WORK INSTRUCTION: State how many lines in the entries below contain "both". Write nothing but the number.

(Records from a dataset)
- - -
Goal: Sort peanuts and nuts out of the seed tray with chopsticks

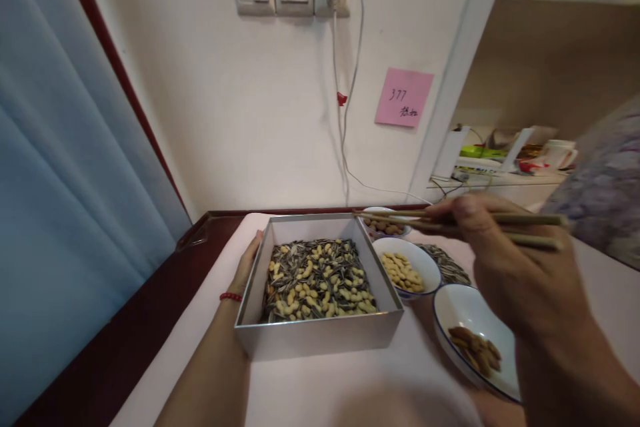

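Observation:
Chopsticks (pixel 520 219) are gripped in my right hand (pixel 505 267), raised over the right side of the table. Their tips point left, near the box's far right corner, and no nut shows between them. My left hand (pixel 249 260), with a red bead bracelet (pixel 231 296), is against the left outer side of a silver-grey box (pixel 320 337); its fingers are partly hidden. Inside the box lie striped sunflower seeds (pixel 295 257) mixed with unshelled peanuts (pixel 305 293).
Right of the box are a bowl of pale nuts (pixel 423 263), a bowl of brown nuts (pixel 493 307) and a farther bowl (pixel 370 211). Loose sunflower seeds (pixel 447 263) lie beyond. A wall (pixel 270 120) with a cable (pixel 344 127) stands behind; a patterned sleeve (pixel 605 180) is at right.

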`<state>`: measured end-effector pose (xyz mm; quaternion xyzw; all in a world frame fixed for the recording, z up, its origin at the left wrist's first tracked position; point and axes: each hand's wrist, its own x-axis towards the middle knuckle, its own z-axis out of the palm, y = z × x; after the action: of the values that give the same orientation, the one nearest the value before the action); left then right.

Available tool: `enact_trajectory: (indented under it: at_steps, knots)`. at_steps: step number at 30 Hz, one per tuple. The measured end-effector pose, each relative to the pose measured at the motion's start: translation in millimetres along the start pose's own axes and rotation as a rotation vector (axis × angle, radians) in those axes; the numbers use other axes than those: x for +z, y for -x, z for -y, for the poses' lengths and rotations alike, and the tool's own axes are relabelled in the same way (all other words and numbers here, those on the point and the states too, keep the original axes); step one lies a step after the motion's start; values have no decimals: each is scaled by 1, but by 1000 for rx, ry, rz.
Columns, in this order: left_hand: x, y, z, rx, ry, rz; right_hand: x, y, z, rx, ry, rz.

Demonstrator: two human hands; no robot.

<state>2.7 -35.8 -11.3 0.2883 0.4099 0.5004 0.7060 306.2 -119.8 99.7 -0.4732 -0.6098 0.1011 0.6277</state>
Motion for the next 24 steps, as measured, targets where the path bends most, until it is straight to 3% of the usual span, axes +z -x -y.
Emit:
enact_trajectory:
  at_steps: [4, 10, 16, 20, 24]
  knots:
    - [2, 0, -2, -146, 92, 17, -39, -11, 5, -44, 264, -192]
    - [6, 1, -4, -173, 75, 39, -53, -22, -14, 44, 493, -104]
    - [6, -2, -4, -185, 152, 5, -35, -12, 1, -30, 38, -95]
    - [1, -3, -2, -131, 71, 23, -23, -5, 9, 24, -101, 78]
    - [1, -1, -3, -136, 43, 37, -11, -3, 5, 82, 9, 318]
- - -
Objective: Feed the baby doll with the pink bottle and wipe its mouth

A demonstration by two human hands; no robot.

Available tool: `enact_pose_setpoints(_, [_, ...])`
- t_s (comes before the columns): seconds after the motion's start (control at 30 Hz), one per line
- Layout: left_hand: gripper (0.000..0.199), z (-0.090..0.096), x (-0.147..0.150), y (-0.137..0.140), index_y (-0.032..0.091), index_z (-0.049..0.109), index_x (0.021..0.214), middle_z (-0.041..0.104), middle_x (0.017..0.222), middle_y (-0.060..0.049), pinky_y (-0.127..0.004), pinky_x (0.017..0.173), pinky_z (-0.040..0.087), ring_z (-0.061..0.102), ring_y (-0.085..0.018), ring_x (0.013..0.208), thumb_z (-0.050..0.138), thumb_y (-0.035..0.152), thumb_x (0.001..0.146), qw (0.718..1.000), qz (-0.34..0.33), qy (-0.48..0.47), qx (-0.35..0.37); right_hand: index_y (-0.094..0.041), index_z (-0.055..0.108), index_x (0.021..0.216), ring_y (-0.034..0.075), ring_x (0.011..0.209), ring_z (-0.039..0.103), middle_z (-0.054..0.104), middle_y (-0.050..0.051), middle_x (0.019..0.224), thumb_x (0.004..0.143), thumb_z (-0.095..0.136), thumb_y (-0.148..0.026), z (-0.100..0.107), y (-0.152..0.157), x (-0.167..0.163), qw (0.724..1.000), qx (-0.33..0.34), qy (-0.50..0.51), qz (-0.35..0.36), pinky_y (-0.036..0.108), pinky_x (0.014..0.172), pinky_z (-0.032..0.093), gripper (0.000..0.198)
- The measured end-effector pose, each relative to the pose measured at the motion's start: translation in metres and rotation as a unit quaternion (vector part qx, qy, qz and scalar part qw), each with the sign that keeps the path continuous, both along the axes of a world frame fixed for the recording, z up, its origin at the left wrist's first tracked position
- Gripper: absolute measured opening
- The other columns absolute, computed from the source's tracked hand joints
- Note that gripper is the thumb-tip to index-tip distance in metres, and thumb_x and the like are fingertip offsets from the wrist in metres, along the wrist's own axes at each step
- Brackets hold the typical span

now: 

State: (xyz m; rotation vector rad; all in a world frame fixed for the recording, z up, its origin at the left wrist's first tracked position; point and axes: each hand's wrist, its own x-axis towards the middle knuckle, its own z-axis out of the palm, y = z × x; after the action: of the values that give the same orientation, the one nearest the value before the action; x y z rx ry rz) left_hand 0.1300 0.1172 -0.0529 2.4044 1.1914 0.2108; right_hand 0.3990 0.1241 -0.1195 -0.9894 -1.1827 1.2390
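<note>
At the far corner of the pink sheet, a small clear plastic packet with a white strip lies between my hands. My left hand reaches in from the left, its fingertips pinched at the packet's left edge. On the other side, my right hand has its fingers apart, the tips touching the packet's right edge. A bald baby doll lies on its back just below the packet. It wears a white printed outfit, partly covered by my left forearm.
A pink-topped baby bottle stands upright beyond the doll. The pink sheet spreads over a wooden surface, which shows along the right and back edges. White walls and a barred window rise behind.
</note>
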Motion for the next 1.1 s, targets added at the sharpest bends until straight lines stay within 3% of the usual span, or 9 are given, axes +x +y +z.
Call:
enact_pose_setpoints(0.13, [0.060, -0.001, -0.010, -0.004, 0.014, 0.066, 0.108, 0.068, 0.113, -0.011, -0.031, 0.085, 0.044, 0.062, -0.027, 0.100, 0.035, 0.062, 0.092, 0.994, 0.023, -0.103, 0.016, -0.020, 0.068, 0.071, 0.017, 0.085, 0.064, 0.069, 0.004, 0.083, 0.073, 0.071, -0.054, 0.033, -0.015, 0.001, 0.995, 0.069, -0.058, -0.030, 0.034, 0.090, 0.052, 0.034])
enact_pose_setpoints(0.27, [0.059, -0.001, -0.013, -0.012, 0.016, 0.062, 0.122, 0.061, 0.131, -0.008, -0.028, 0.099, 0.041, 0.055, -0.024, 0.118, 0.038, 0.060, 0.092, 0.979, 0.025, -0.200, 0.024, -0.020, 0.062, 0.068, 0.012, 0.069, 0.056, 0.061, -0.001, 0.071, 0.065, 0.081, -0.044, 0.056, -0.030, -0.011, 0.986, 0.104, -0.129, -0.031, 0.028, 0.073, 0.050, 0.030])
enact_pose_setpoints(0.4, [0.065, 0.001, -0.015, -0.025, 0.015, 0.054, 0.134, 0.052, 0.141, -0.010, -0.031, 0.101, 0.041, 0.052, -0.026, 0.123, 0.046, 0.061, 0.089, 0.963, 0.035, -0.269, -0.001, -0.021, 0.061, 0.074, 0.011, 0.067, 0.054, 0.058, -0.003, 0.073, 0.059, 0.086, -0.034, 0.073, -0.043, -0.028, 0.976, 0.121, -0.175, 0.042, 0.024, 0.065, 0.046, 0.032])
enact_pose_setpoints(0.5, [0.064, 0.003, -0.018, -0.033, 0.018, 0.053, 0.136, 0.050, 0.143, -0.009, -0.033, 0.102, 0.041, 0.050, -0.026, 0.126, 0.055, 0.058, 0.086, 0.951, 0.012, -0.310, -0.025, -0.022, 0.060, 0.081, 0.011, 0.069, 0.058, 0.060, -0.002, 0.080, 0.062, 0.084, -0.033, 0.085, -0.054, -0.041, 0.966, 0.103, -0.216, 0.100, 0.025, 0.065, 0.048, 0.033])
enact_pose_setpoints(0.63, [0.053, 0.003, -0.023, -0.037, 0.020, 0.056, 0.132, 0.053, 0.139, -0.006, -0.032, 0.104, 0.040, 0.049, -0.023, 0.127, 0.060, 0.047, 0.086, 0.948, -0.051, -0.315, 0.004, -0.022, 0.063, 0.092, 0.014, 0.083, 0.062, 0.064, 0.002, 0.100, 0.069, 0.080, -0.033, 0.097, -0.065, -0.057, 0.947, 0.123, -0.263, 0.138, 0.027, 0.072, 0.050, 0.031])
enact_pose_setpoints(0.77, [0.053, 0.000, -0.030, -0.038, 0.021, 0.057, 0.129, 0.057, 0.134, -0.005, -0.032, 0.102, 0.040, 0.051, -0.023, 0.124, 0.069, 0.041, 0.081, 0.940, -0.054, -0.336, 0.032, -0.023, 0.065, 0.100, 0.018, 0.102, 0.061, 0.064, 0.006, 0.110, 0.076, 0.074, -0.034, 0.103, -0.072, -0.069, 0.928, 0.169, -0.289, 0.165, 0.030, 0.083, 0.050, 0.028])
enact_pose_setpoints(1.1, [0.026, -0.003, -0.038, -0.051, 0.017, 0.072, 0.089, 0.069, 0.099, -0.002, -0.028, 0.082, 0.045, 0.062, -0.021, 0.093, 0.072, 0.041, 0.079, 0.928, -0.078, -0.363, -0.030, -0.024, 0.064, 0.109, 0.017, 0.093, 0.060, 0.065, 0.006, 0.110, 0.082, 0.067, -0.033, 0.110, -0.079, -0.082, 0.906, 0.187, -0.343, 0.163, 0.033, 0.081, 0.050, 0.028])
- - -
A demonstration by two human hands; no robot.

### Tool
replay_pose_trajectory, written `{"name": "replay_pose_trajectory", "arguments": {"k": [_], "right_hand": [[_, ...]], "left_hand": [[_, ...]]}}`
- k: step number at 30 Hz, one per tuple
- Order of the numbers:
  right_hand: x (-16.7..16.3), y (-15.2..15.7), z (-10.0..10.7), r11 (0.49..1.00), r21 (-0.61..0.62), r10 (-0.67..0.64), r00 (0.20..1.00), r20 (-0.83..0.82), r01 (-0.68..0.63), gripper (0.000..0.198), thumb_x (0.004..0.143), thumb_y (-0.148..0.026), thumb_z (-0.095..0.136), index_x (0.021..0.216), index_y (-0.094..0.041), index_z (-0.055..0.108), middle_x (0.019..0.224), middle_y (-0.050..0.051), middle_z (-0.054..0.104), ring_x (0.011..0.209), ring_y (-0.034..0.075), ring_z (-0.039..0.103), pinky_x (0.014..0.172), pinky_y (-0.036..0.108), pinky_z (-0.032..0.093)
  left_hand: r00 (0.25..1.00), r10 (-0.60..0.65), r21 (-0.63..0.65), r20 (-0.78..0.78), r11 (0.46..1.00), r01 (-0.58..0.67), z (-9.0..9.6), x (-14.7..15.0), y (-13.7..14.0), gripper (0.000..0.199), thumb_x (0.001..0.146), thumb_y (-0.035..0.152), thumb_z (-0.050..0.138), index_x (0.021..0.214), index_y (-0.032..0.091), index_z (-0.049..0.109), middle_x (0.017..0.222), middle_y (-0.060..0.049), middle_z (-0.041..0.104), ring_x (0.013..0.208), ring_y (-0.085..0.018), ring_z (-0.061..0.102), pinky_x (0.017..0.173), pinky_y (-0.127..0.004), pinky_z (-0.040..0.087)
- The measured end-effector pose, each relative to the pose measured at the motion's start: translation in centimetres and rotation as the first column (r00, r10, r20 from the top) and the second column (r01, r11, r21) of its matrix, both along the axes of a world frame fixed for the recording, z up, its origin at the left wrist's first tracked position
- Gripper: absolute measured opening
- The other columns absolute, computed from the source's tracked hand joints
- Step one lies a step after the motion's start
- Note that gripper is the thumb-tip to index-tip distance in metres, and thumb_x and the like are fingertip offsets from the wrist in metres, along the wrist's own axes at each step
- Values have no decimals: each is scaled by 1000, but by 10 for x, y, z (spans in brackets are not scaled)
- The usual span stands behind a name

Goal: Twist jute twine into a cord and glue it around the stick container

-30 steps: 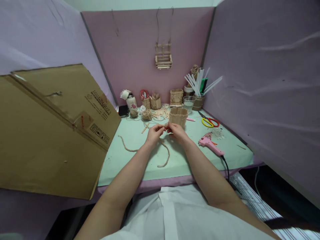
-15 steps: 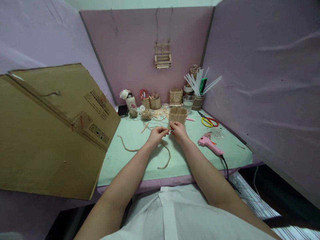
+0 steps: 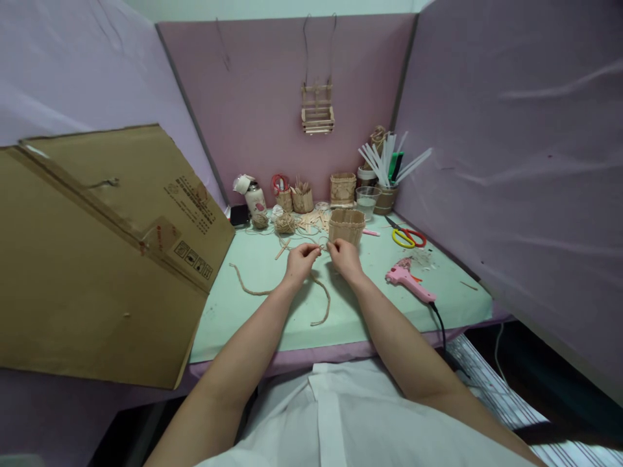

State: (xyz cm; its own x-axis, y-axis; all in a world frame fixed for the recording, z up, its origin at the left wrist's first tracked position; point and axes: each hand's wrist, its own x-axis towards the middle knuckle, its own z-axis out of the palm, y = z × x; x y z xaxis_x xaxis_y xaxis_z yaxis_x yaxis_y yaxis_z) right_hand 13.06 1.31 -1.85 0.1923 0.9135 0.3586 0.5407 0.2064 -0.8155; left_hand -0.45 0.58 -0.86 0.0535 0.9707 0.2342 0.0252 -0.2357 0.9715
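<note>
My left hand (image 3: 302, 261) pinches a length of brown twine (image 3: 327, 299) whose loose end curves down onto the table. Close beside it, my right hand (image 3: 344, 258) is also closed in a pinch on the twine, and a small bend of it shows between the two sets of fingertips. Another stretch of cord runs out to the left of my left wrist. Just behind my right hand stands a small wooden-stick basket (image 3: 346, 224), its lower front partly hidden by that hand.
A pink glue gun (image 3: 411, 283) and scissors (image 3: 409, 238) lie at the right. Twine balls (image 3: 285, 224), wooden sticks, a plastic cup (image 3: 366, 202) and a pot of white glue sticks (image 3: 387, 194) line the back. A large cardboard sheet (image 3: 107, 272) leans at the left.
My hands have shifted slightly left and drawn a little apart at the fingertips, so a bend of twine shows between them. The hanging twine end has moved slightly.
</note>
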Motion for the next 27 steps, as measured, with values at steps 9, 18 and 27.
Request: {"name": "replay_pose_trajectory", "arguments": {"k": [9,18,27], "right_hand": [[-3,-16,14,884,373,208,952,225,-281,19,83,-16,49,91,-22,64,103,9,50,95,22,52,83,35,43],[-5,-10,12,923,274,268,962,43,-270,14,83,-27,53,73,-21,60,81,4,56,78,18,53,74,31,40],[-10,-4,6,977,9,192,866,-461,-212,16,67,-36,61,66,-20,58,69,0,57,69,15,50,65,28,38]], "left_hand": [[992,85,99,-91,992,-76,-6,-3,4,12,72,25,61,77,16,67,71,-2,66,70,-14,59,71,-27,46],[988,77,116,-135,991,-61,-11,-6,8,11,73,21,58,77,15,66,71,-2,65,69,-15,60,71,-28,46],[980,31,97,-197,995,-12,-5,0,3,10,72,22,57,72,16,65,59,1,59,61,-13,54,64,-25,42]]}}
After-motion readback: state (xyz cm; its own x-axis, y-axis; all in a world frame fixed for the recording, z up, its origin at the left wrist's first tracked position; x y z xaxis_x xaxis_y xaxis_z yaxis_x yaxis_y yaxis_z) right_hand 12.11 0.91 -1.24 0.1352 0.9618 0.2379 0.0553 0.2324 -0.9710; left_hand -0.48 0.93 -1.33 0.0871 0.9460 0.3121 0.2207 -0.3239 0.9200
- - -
RESPONSE TO THE EXERCISE: 2